Exercise data –
====

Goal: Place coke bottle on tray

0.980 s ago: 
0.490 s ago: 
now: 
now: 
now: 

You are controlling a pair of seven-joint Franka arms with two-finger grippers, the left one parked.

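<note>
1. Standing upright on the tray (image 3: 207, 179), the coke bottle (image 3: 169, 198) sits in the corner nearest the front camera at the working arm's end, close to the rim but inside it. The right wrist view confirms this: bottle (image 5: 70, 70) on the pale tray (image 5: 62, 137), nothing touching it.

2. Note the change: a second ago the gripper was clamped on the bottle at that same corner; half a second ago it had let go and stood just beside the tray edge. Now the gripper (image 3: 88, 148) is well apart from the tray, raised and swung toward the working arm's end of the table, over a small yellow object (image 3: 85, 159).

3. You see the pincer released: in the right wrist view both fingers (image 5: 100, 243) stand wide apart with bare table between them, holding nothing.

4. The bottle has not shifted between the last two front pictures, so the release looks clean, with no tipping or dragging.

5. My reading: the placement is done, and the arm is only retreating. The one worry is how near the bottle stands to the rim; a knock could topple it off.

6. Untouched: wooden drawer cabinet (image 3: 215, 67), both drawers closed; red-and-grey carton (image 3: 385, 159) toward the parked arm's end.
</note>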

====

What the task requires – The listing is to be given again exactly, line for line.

Solution for this problem –
Goal: Place coke bottle on tray

0.980 s ago: 
0.490 s ago: 
now: 
now: 
now: 

You are controlling a pair of seven-joint Franka arms with two-finger grippers, the left one parked.

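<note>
1. Standing upright on the tray (image 3: 207, 179), the coke bottle (image 3: 169, 198) sits in the corner nearest the front camera at the working arm's end, close to the rim but inside it. The right wrist view confirms this: bottle (image 5: 70, 70) on the pale tray (image 5: 62, 137), nothing touching it.

2. Note the change: a second ago the gripper was clamped on the bottle at that same corner; half a second ago it had let go and stood just beside the tray edge. Now the gripper (image 3: 88, 148) is well apart from the tray, raised and swung toward the working arm's end of the table, over a small yellow object (image 3: 85, 159).

3. You see the pincer released: in the right wrist view both fingers (image 5: 100, 243) stand wide apart with bare table between them, holding nothing.

4. The bottle has not shifted between the last two front pictures, so the release looks clean, with no tipping or dragging.

5. My reading: the placement is done, and the arm is only retreating. The one worry is how near the bottle stands to the rim; a knock could topple it off.

6. Untouched: wooden drawer cabinet (image 3: 215, 67), both drawers closed; red-and-grey carton (image 3: 385, 159) toward the parked arm's end.
</note>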

This answer has been written out in full.